> Work to be completed
The expected output is the complete listing, copied exactly.

> Information provided
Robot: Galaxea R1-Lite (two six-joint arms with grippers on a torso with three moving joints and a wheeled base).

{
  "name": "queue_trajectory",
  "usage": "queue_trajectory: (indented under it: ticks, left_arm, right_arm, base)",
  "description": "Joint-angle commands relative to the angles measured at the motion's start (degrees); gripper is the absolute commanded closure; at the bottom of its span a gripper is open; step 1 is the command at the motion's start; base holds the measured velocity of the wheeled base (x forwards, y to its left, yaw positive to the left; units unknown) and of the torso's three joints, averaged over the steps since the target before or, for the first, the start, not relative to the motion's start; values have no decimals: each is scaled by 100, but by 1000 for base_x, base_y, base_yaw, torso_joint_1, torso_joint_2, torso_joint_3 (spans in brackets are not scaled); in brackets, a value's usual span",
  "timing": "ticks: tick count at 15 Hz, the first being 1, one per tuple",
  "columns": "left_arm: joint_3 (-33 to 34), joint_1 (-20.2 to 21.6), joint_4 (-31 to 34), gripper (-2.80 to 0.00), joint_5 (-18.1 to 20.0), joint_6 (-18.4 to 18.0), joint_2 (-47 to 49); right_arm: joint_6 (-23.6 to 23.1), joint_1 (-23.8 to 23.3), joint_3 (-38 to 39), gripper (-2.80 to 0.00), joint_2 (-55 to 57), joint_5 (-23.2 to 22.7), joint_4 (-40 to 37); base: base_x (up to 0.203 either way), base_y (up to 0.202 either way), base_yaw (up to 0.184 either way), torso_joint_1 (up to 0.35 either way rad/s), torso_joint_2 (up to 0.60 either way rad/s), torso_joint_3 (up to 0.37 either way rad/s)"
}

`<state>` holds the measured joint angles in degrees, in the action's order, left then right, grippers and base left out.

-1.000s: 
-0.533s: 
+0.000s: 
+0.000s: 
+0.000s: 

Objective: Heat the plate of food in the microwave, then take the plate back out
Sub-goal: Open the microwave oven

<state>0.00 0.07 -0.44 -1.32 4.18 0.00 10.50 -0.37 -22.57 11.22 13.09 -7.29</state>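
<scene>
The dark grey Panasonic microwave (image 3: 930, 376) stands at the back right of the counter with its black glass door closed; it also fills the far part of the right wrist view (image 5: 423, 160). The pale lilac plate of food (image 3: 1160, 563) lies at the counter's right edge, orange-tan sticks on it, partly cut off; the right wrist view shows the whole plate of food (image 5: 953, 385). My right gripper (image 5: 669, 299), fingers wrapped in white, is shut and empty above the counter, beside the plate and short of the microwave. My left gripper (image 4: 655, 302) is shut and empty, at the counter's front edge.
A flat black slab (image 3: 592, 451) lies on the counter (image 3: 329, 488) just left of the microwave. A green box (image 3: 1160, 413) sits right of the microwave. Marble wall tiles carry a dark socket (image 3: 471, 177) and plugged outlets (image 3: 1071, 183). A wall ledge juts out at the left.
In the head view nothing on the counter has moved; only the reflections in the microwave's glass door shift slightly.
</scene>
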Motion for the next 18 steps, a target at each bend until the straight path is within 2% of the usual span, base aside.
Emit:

> Answer section
Robot: Galaxea R1-Lite (two six-joint arms with grippers on a torso with three moving joints and a wheeled base).

{
  "name": "queue_trajectory",
  "usage": "queue_trajectory: (indented under it: ticks, left_arm, right_arm, base)",
  "description": "Joint-angle commands relative to the angles measured at the motion's start (degrees); gripper is the absolute commanded closure; at the bottom of its span a gripper is open; step 1 is the command at the motion's start; base holds the measured velocity of the wheeled base (x forwards, y to its left, yaw positive to the left; units unknown) and of the torso's three joints, averaged over the steps since the target before or, for the first, the start, not relative to the motion's start; values have no decimals: each is scaled by 100, but by 1000 for base_x, base_y, base_yaw, torso_joint_1, torso_joint_2, torso_joint_3 (spans in brackets are not scaled); in brackets, a value's usual span",
  "timing": "ticks: tick count at 15 Hz, the first being 1, one per tuple",
  "columns": "left_arm: joint_3 (-33 to 34), joint_1 (-20.2 to 21.6), joint_4 (-31 to 34), gripper (-2.80 to 0.00), joint_5 (-18.1 to 20.0), joint_6 (-18.4 to 18.0), joint_2 (-47 to 49); right_arm: joint_6 (-23.6 to 23.1), joint_1 (-23.8 to 23.3), joint_3 (-38 to 39), gripper (-2.80 to 0.00), joint_2 (-55 to 57), joint_5 (-23.2 to 22.7), joint_4 (-40 to 37); base: base_x (up to 0.203 either way), base_y (up to 0.202 either way), base_yaw (up to 0.184 either way), torso_joint_1 (up to 0.35 either way rad/s), torso_joint_2 (up to 0.60 either way rad/s), torso_joint_3 (up to 0.37 either way rad/s)"
}

`<state>` holds the measured joint angles in degrees, in the action's order, left then right, grippers and base left out.

-1.000s: 
-0.533s: 
+0.000s: 
+0.000s: 
+0.000s: 

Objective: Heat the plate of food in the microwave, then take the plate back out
Sub-goal: Open the microwave oven

<state>0.00 0.07 -0.44 -1.32 4.18 0.00 10.50 -0.37 -22.57 11.22 13.09 -7.29</state>
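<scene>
The dark grey Panasonic microwave (image 3: 930, 376) stands at the back right of the counter with its black glass door closed; it also fills the far part of the right wrist view (image 5: 423, 160). The pale lilac plate of food (image 3: 1160, 563) lies at the counter's right edge, orange-tan sticks on it, partly cut off; the right wrist view shows the whole plate of food (image 5: 953, 385). My right gripper (image 5: 669, 299), fingers wrapped in white, is shut and empty above the counter, beside the plate and short of the microwave. My left gripper (image 4: 655, 302) is shut and empty, at the counter's front edge.
A flat black slab (image 3: 592, 451) lies on the counter (image 3: 329, 488) just left of the microwave. A green box (image 3: 1160, 413) sits right of the microwave. Marble wall tiles carry a dark socket (image 3: 471, 177) and plugged outlets (image 3: 1071, 183). A wall ledge juts out at the left.
In the head view nothing on the counter has moved; only the reflections in the microwave's glass door shift slightly.
</scene>
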Motion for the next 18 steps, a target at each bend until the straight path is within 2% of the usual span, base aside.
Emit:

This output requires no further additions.